Despite the country’s modest size, Denmark has Europe’s fourth longest coastline – 7,300km – due to its many small islands. It also has a long tradition of eating oysters and blue mussels – their shells have been found in archaeological digs at sites dating back to 4,000BC. But while their ancestors enjoyed fruits de mer on a daily basis, most modern Danes don’t give a clam about molluscs, and most of today’s harvest is exported.

For decades, Danish fishermen have scraped the bottom of fjords for blue mussels, harvesting up to 150,000 tonnes a year. But by 2005, due to ecological concerns, production halved. However, mussels scraped from fjords are either frozen or canned, while those reared by Dansk Linemusling are sold fresh.

To understand the new gourmet connection, we have to go back to the harbour at Hvalpsund. Larsen and the mechanic have fixed their boat, Line Rotholm – a small aluminium vessel with a 240hp motor and a strong crane that lifts the mussel lines out of the water.

With an ideal water temperature and salt balance, and a healthy supply of plankton and algae, Limfjorden provides excellent conditions for mussels. In many respects, this is an easy business but it is vulnerable, too. Larval mussels attach themselves to lines that are anchored to the fjord’s bed by slabs of concrete. Buoys keep them at the right level – too high in winter and they could be killed by ice.

As the mussels grow, the farmer releases some and places others in “stockings” attached to the ropes.

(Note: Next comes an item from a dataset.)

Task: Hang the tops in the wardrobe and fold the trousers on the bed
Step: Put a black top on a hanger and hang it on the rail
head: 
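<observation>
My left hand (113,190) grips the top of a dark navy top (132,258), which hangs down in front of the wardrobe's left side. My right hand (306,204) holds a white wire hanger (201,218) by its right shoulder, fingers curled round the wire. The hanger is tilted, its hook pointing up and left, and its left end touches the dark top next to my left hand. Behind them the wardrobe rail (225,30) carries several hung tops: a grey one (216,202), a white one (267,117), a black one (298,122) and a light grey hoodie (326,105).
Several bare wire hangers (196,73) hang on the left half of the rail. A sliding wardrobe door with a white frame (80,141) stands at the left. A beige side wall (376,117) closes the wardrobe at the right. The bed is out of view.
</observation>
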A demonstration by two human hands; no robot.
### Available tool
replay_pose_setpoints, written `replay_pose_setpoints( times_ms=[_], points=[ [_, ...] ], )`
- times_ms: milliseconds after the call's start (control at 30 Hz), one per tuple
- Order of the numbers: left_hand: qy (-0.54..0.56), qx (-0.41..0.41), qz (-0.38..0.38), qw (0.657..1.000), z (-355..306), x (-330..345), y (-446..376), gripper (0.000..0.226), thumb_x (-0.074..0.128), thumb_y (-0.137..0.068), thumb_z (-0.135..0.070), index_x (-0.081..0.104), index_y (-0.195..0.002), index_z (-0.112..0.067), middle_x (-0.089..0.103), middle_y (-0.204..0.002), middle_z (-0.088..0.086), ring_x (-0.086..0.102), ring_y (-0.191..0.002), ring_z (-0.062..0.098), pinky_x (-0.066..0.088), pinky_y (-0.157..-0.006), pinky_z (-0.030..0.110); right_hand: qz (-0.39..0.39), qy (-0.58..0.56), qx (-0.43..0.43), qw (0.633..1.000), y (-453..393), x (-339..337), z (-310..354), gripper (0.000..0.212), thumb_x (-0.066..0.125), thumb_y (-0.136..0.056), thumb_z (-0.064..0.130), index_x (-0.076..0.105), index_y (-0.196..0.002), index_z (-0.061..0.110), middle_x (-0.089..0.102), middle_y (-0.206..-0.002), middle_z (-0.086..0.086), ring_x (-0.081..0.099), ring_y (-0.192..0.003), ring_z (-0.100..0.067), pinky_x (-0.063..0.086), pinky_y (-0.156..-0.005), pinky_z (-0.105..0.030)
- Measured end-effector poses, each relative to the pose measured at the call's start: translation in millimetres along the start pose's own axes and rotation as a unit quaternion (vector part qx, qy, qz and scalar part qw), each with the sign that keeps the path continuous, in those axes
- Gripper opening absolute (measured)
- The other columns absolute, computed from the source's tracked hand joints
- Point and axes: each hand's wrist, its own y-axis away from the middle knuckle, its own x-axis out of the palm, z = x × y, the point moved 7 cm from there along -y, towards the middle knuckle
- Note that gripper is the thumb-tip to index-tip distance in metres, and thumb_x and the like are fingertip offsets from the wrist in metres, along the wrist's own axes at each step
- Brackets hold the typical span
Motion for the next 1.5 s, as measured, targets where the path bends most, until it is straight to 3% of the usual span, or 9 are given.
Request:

The stockings dissolve after two weeks, by which time, the mussels have formed large clusters.

While feeding, the molluscs also clean the water, filtering it of nitrogen and phosphorus. Yet nature can destroy the crop, too. If the water becomes too warm in summer and algae multiply out of control, it can deoxygenate the water and trigger the release of hydrogen sulphide from the fjord’s bed, which in a short time kills the mussels. But if everything goes to plan, within just 10 months, the mussels are ready to harvest.

There are around 12 mussel farmers in Denmark. Larsen and Dansk Linemusling will produce roughly 500 tonnes of line-grown mussels this year, a third of the estimated Danish total. Using the crane on the Line Rotholm, Larsen pulls some of his 167 lines of mussels up from the depths of the grey water. The molluscs hang together in a torso-shaped cluster. Larsen picks off a few, and with his soiled hands, opens one with his Swiss army knife, handing it over with a “bon appétit”. The firm, mango-coloured meat is on par with a great oyster.

“According to our Dutch customers, we produce the best mussels in Europe. They like the fact that Danish mussels are the largest and the meat has a firm consistency,” says Larsen with pride.

More Jutland food products

Oysters: like the blue mussels, they are large and with a firm consistency. Try the VenØsters from the waters around the small island Venø in Limfjorden.

Lamb: from the marshes around the Waddenzee, that stretches from mid-Jutland down to Holland. When you eat the tender meat, you can almost taste the salty wind of the North Sea.

Honey: honey from the Mols Bjerge or Mols Mountains (at 174m it’s the highest point in Denmark.)

Flour: Miller Jørn Ussing Larsen and his firm Aurion are located close to Hjørring. He’s a pioneer who experiments with spelt and one-grained wheat. Also makes great bread.